Given this knowledge, a team of scientists from Europe and the U.S. — led by two researchers from the University of Tübingen in Germany and one from Harvard Medical School in the U.S. — sought to learn more. Specifically, the team explored whether changes in p-tau reflected a more universal response to amyloid deposits and could serve as blood biomarkers for bodywide types of amyloidosis, including ATTR amyloidosis.
The scientists collected blood samples from 52 adults with hereditary ATTR, 20 with wild-type ATTR, 97 with AL amyloidosis, and 30 with neuropathy not caused by amyloidosis. Blood samples were also collected from 71 healthy individuals, who served as controls. The samples came from individuals at four centers in Europe: two in Germany and one each in Italy and the Netherlands.
While the wild-type ATTR patients were older on average than those with hereditary ATTR, and had more severe heart involvement, they did not show signs of neuropathy. Most of those with hereditary ATTR had neuropathy.
Using blood test as diagnostic tool had accuracy over 80%
Blood tests showed that people with ATTR had significantly higher p-tau181 levels than the healthy controls. Similar increases were seen in AL patients. These differences remained significant even after adjusting for age, sex, and kidney function, the data showed. In contrast, those with other types of neuropathy did not show higher p-tau181 levels, per the researchers.
Further analysis suggested that in ATTR, higher p-tau181 levels were observed only in hereditary ATTR patients with neuropathy. In contrast, p-tau181 was elevated in AL amyloidosis, whether or not neuropathy was present.
“This suggests that the cause of elevated p-tau levels in people with ATTR and AL was the amyloid, and that people with ATTR and AL with [neuropathy] are likely to be at a more advanced stage of the disease,” the scientists wrote.
The researchers then evaluated how well the blood test could distinguish people with amyloidosis from healthy individuals. Measuring p-tau181 identified ATTR amyloidosis with 83% accuracy, and it performed similarly in AL amyloidosis , with 85% accuracy.
To explore whether the marker could detect disease even earlier, the scientists studied 10 people who carried TTR gene mutations but had not yet developed ATTR symptoms. These individuals’ p-tau181 levels were already elevated, with the highest levels correlating with the shortest time to symptom onset, the scientists found.
The team also compared these findings with Alzheimer’s by measuring p-tau181 in nine people with Alzheimer’s and 16 healthy controls. The Alzheimer’s group had about two times higher levels of the marker in their blood. Interestingly, the magnitude of this increase was similar to that seen in people with ATTR and AL amyloidosis, the researchers noted.
P-tau levels in blood show promise as ‘diagnostic tool’

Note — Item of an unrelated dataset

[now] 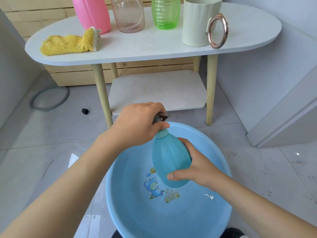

Finally, the researchers measured p-tau217 in blood samples from one of the study groups. Although its absolute levels were lower than those of p-tau181, the increase was similar, and the two markers were strongly correlated. The p-tau217 test also distinguished ATTR patients from healthy individuals with 79% accuracy, per the data.
“The ability of p-tau181 and p-tau217 to distinguish patients with ATTR and those with AL from controls … supports their potential as biomarkers reflecting [body-wide] amyloid [disease],” the team wrote. The scientists added that, overall, p-tau in the blood may serve “as a diagnostic tool for ATTR and AL amyloidosis.”